Task statement:
Going down the listing below, print exactly each line from the one with "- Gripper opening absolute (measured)" up to and including the one with "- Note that", and skip the rest.

Exercise data:
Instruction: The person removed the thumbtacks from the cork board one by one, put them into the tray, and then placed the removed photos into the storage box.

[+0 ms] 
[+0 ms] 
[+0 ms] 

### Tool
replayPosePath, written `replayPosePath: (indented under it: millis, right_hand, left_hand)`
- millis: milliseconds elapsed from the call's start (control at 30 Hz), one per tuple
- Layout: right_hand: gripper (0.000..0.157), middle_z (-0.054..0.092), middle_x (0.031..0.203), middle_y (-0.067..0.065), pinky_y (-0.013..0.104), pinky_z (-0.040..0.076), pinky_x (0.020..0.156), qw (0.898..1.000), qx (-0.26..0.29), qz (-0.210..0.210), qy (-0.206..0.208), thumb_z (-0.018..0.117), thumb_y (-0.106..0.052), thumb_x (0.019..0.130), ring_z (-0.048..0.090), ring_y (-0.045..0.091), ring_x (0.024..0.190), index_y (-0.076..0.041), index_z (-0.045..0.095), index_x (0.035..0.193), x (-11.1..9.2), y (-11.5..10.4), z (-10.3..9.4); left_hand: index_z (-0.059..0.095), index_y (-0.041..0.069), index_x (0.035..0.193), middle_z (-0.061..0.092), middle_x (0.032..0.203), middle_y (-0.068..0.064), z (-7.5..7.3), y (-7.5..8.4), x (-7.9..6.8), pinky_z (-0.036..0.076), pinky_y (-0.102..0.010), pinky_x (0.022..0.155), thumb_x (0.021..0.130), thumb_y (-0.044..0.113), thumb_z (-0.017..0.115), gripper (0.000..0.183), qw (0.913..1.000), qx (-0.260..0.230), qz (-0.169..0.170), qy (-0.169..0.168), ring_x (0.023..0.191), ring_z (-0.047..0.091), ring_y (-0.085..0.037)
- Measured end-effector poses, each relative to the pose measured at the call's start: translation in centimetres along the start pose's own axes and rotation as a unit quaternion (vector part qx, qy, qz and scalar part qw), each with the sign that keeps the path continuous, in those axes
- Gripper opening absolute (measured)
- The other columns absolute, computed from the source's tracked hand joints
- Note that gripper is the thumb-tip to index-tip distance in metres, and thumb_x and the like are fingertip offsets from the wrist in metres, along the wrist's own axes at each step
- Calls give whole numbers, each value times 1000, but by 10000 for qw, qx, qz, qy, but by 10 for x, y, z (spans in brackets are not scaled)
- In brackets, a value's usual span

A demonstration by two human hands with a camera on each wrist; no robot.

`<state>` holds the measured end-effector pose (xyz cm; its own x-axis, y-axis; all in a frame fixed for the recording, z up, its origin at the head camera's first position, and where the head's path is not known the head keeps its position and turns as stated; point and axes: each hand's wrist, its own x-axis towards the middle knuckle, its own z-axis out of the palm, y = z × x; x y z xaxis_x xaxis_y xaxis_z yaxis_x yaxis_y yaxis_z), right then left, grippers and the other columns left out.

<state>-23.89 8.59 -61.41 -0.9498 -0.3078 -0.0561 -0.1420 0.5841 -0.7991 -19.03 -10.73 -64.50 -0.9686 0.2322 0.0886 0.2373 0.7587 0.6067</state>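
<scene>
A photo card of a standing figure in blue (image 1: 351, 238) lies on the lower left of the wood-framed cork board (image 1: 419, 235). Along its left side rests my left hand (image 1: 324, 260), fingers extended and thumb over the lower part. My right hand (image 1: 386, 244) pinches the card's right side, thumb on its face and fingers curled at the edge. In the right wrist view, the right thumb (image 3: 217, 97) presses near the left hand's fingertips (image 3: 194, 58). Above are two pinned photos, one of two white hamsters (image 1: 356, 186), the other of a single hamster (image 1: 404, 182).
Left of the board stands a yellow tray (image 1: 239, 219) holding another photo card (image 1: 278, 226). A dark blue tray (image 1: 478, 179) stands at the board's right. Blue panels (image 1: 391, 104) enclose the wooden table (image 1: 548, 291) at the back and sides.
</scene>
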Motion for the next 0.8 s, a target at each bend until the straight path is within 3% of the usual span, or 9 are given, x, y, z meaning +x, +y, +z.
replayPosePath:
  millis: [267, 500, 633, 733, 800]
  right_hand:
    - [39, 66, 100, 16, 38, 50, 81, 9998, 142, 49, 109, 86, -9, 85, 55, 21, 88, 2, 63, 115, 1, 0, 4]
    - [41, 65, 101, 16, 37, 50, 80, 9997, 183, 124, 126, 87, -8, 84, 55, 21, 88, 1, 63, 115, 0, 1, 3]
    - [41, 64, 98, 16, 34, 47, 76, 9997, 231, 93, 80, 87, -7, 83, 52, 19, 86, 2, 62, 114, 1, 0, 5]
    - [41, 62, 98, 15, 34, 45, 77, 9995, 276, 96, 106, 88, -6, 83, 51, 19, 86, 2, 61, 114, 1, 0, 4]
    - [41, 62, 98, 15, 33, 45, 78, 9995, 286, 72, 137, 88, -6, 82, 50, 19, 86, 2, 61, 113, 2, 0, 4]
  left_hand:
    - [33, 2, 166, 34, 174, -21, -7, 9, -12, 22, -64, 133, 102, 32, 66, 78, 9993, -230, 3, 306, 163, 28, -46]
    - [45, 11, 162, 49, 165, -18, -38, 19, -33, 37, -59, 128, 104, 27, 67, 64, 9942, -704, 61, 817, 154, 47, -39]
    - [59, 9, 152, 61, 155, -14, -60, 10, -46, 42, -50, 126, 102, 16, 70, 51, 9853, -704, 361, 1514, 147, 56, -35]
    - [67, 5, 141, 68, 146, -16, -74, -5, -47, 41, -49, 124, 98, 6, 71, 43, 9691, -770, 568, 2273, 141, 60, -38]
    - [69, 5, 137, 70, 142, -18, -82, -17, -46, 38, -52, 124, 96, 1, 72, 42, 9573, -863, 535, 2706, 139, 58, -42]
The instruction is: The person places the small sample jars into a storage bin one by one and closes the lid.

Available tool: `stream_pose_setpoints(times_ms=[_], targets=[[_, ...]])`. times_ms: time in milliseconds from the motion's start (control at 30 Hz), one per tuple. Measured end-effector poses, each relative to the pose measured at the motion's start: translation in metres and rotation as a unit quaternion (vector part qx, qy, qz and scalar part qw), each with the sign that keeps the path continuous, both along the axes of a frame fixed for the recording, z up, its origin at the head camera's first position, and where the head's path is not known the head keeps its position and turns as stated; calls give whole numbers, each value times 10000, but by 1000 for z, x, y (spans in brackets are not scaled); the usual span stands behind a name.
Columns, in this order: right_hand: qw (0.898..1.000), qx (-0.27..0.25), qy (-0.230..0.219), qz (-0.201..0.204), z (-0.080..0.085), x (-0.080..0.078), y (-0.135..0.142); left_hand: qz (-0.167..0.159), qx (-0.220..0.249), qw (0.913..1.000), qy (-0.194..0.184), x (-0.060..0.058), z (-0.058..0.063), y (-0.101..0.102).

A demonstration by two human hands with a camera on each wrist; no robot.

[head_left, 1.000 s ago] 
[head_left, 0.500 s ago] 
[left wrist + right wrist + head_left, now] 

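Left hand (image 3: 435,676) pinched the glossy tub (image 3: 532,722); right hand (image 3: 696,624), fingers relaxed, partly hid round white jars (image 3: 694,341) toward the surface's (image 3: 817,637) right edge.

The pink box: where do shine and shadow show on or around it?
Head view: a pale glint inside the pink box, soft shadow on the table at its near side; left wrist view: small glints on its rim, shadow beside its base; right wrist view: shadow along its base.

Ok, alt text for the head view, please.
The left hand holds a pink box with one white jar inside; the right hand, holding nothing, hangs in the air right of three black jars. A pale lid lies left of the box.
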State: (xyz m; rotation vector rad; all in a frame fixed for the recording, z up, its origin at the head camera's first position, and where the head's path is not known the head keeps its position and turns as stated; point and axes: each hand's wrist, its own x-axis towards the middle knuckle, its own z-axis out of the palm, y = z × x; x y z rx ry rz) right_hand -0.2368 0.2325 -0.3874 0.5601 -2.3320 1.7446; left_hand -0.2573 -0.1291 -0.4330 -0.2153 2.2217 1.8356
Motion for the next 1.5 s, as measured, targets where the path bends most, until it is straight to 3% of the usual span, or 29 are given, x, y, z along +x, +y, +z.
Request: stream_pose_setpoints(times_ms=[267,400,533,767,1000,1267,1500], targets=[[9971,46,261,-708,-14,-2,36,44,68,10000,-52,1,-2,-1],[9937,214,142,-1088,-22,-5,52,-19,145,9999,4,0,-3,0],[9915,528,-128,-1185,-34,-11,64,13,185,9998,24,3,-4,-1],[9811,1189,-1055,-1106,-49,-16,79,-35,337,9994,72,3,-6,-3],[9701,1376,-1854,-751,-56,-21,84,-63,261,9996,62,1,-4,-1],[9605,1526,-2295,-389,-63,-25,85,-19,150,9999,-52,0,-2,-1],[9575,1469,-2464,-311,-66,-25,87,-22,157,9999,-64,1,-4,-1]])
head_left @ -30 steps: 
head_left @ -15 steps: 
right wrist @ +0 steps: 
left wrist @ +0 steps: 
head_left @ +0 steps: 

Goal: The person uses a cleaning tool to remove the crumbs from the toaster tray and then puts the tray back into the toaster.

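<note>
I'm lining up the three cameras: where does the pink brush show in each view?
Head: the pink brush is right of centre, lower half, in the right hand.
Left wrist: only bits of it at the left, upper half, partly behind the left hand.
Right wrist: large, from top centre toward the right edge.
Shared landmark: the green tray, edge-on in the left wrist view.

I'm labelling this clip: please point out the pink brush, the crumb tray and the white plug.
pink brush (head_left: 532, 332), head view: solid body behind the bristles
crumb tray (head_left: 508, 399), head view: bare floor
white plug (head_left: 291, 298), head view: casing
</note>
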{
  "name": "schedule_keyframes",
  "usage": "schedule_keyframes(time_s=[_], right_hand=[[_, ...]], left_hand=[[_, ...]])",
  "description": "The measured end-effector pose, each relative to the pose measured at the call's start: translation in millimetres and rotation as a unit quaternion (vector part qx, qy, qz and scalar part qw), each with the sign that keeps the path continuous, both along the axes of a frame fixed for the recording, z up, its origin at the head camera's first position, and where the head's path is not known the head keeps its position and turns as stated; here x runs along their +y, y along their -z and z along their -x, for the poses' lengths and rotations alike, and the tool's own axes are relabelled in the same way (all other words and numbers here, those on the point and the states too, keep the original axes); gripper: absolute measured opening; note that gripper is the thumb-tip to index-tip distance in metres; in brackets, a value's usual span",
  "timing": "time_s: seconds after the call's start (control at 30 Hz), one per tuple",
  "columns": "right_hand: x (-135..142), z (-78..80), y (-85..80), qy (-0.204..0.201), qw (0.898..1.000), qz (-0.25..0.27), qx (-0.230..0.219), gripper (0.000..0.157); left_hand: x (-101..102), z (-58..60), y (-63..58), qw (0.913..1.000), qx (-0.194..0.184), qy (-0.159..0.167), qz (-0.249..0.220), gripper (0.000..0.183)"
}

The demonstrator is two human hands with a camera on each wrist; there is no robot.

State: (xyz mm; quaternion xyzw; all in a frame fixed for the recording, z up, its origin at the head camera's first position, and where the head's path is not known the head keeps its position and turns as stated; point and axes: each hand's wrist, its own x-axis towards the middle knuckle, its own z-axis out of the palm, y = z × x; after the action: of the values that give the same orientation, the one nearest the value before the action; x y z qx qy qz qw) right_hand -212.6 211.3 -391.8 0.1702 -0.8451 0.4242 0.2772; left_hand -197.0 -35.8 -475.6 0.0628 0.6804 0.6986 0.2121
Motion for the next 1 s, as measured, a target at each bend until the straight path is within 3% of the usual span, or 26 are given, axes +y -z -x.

Exercise answer:
- Gripper opening absolute (measured)
- The other columns absolute, computed from the source's tracked hand joints
- Note that gripper is the thumb-tip to index-tip distance in metres, and thumb_x and the like are fingertip offsets from the wrist in metres, along the wrist's own axes at each step

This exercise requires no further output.